Assignment 3 Final

Loading Scripts

library(tidyverse)
── Attaching core tidyverse packages ──────────────────────── tidyverse 2.0.0 ──
✔ dplyr     1.1.4     ✔ readr     2.1.5
✔ forcats   1.0.0     ✔ stringr   1.5.1
✔ ggplot2   3.5.1     ✔ tibble    3.2.1
✔ lubridate 1.9.4     ✔ tidyr     1.3.1
✔ purrr     1.0.2     
── Conflicts ────────────────────────────────────────── tidyverse_conflicts() ──
✖ dplyr::filter() masks stats::filter()
✖ dplyr::lag()    masks stats::lag()
ℹ Use the conflicted package (<http://conflicted.r-lib.org/>) to force all conflicts to become errors
library(ipumsr)
library(ggplot2)
library(usmap)
library(ggthemes)
library(ggpubr)
library(kableExtra)

Attaching package: 'kableExtra'

The following object is masked from 'package:dplyr':

    group_rows
library(tidyr)

Setting up the Workspace

setwd("~/Desktop/econ code/assignment 3/")

Loading in IPUMS Data

ddi <- read_ipums_ddi("usa_00004.xml")
ipums_data <- read_ipums_micro(
  ddi,
  data_file = "/Users/zahrahussain/Desktop/Econ Code/Assignment 3/usa_00004.dat.gz"
)
Use of data from IPUMS USA is subject to conditions including that users should cite the data appropriately. Use command `ipums_conditions()` for more details.

Data Cleaning and Preparation

ipums_data <- ipums_data %>%
  mutate(
    YEAR = as.integer(YEAR),
    STATEFIP = as.character(STATEFIP),  # Convert to character for mapping
    AGE = as.integer(AGE),
    SEX = factor(SEX, labels = c("Male", "Female")),
    URBAN = as.character(URBAN),
    BPL = as.integer(BPL),  # Ensure Birthplace is numeric
    PERWT = as.numeric(PERWT),  # Ensure weight is numeric
    IND1950 = as.character(IND1950)  # Convert industry classification to character
  )

Specifying Groups

india_birthplace_codes <- c(521)
ipums_data <- ipums_data %>%
  mutate(india_born = if_else(BPL %in% india_birthplace_codes, 1, 0))

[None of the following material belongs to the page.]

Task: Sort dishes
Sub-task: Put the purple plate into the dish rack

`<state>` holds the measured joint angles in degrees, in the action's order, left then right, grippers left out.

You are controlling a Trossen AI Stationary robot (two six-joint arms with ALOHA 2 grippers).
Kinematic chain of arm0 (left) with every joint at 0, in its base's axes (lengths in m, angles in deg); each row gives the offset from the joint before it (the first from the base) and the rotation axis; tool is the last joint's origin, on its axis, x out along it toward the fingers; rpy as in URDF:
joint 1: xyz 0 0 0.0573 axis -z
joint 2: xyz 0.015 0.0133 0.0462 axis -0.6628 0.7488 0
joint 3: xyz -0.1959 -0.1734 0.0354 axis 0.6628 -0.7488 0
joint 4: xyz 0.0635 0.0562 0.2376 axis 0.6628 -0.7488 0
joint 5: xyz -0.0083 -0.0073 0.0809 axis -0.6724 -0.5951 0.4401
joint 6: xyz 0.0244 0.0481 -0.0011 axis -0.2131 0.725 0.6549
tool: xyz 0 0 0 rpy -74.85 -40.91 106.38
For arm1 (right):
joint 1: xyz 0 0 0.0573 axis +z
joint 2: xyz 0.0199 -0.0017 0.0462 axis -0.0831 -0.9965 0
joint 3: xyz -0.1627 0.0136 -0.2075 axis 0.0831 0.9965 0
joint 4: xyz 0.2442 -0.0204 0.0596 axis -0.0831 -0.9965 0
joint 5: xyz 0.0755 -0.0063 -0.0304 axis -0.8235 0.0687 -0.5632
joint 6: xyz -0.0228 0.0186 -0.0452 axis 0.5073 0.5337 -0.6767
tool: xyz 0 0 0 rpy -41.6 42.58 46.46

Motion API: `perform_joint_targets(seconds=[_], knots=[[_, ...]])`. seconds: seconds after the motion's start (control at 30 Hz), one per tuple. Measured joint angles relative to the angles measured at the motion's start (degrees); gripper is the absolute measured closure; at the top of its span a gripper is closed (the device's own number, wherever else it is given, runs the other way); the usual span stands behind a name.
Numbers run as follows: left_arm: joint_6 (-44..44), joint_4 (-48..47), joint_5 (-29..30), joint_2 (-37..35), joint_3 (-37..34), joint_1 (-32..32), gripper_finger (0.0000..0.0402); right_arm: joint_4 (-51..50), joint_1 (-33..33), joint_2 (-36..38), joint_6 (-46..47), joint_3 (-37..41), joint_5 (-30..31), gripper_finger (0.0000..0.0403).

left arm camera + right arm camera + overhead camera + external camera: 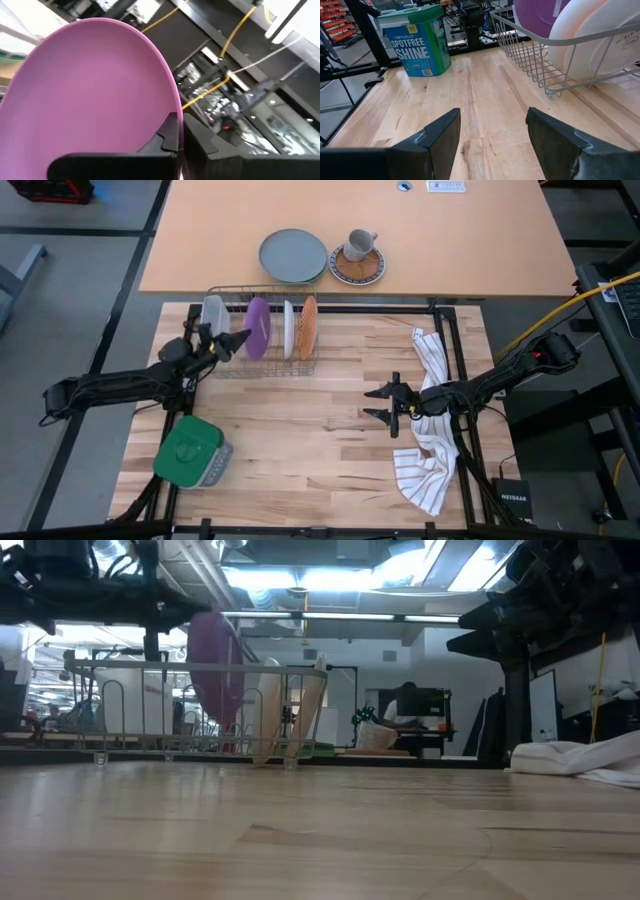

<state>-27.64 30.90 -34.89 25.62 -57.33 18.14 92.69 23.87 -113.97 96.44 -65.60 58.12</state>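
A wire dish rack (262,330) stands on the wooden table at the far left. In it three plates stand on edge: purple (258,327), white (288,328) and orange-red (309,326). In the low view the purple plate (212,665) rises higher than the other two and leans. My left gripper (240,338) is at the purple plate's left side, shut on it. My right gripper (385,405) hangs open and empty over the table's right middle, pointing toward the left edge. My left gripper pinches the purple plate's rim (176,105) between its two fingers (167,135), one on each face. The fingers come roughly level from the table's left side. The plate stands on edge, tilted, its lower part down inside the rack (215,745).
A green detergent box (190,452) stands at the near left. A striped towel (430,450) lies under the right arm at the right. A pale dish (212,315) sits at the rack's left end. A grey-blue plate (293,256) and a saucer with cup (357,262) are on the far table.
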Motion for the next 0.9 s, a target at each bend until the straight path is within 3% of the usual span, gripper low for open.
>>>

general_population_data <- ipums_data %>%
  filter(BPL != 521)  # Exclude India-born individuals

Population Pyramids Preparation

For India-born data and overall populatio
prepare_pyramid_data <- function(df, group_label = "Group") {
  df %>%
    filter(!is.na(AGE), !is.na(SEX)) %>%
    group_by(AGE, SEX) %>%
    summarise(population = sum(PERWT, na.rm = TRUE), .groups = "drop") %>%
    mutate(group = group_label)
}

india_born_data <- ipums_data %>% filter(india_born == 1)
pyramid_india_born <- prepare_pyramid_data(india_born_data, "India-born")
pyramid_general_pop <- prepare_pyramid_data(ipums_data, "All")

Creating the Pyramids

plot_pyramid <- function(pyramid_df, title_str) {
  pyramid_df %>%
    mutate(population = if_else(SEX == "Male", -population, population)) %>%
    ggplot(aes(x = AGE, y = population, fill = SEX)) +
    geom_bar(stat = "identity") +
    coord_flip() +
    scale_y_continuous(labels = abs) +
    scale_fill_manual(values = c("Male" = "blue", "Female" = "red")) +
    labs(
      title = title_str,
      x = "Age",
      y = "Weighted Population",
      fill = "Sex"
    ) +
    theme_minimal()
}

pyramid_india_plot <- plot_pyramid(pyramid_india_born, "Population Pyramid: India-born (1900 & 1910)")
pyramid_general_plot <- plot_pyramid(pyramid_general_pop, "Population Pyramid: General Population (1900 & 1910)")

pyramid_india_plot

pyramid_general_plot

Labor force

labforce_labels <- c(
  "0" = "N/A",
  "1" = "No, not in the labor force",
  "2" = "Yes, in the labor force",
  "9" = "Unclassifiable"
)

# Function to process labor force data
process_labor_force <- function(data) {
  data %>%
    group_by(YEAR, LABFORCE) %>%
    summarise(count = sum(PERWT, na.rm = TRUE), .groups = "drop") %>%
    mutate(
      LABFORCE = labforce_labels[as.character(LABFORCE)],  # Map labels
      Total = sum(count),  # Compute total for each year
      Percentage = (count / Total) * 100  # Compute percentage
    ) %>%
    select(YEAR, LABFORCE, count, Percentage) %>%
    pivot_wider(names_from = YEAR, values_from = c(count, Percentage), names_glue = "{YEAR}_{.value}") %>%
    mutate(
      `1900` = ifelse(!is.na(`1900_count`), paste0(`1900_count`, " (", round(`1900_Percentage`, 2), "%)"), "N/A"),
      `1910` = ifelse(!is.na(`1910_count`), paste0(`1910_count`, " (", round(`1910_Percentage`, 2), "%)"), "N/A")
    ) %>%
    select(LABFORCE, `1900`, `1910`)  # Keep only relevant columns
}

# Ensure the general population data is defined
if (!exists("general_population_data")) {
  general_population_data <- ipums_data  # Use full dataset for everyone
}

# Process labor force data for India-born individuals
labor_force_india <- india_born_data %>%
  process_labor_force() %>%
  rename(`1900 India-Born` = `1900`, `1910 India-Born` = `1910`)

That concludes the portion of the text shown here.